Pascal Gilbert, responsable gestion obligataire à La Française AM
Solenn Poullennec

L’Agefi : quelles sont les conséquences des dernières actions de la BCE sur l’euro ?

Pascal Gilbert : On peut dire qu’avec plus de 30% du PIB européen en collatéral, face à ses opérations de refinancement dont plus du tiers à long terme, la BCE a procédé à une certaine mutualisation du risque financier de la zone euro. L’action déterminée de la banque centrale contient à notre sens plusieurs implications pour la devise européenne. Au rang des aspects positifs, ce geste réduit considérablement le risque de liquidité qui pesait depuis de longs mois sur le système bancaire européen. De plus, en lui donnant de la visibilité et de la liquidité bon marché, il lui permet de participer au financement des Etats périphériques de la zone euro. A court terme cependant, il est probable qu’une partie de cette liquidité abondante s’investisse sur des supports non libellés en euros. C’est pour cette raison que dans un premier temps nous penchons plutôt pour une légère dépréciation de la devise européenne, notamment contre dollar.

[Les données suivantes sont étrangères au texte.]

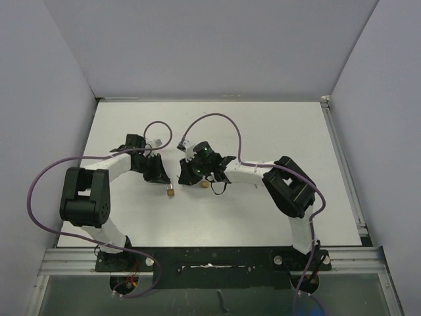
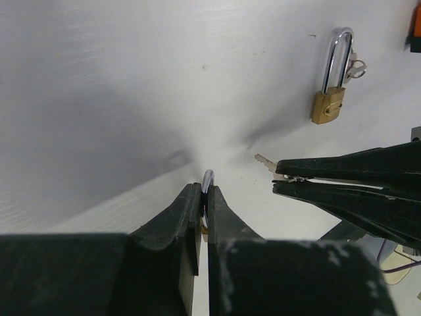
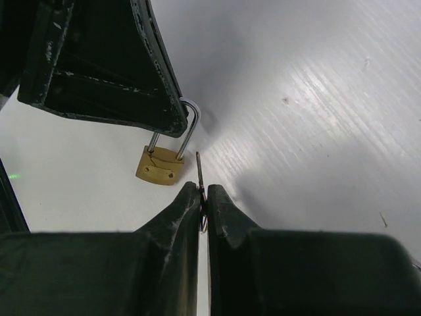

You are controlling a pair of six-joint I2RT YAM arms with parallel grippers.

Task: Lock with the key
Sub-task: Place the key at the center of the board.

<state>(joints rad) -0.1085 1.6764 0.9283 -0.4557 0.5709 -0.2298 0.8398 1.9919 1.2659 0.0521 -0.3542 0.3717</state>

Pourquoi pariez-vous sur une parité euro/livre à 0,90 à 3 et 6 mois ?

La dépréciation du sterling que nous envisageons devrait s’opérer rapidement avec le règlement du dossier grec, lequel a pénalisé fortement la devise européenne. Le positionnement géographique et politique, très proche de la zone euro a assurément joué positivement pour l’Angleterre mais face à une perspective de croissance faible, notamment en raison du poids important du secteur financier, la dépréciation du taux de change reste une option que les autorités monétaires, toujours pragmatiques, n’hésiteront pas à utiliser pour aider la conjoncture.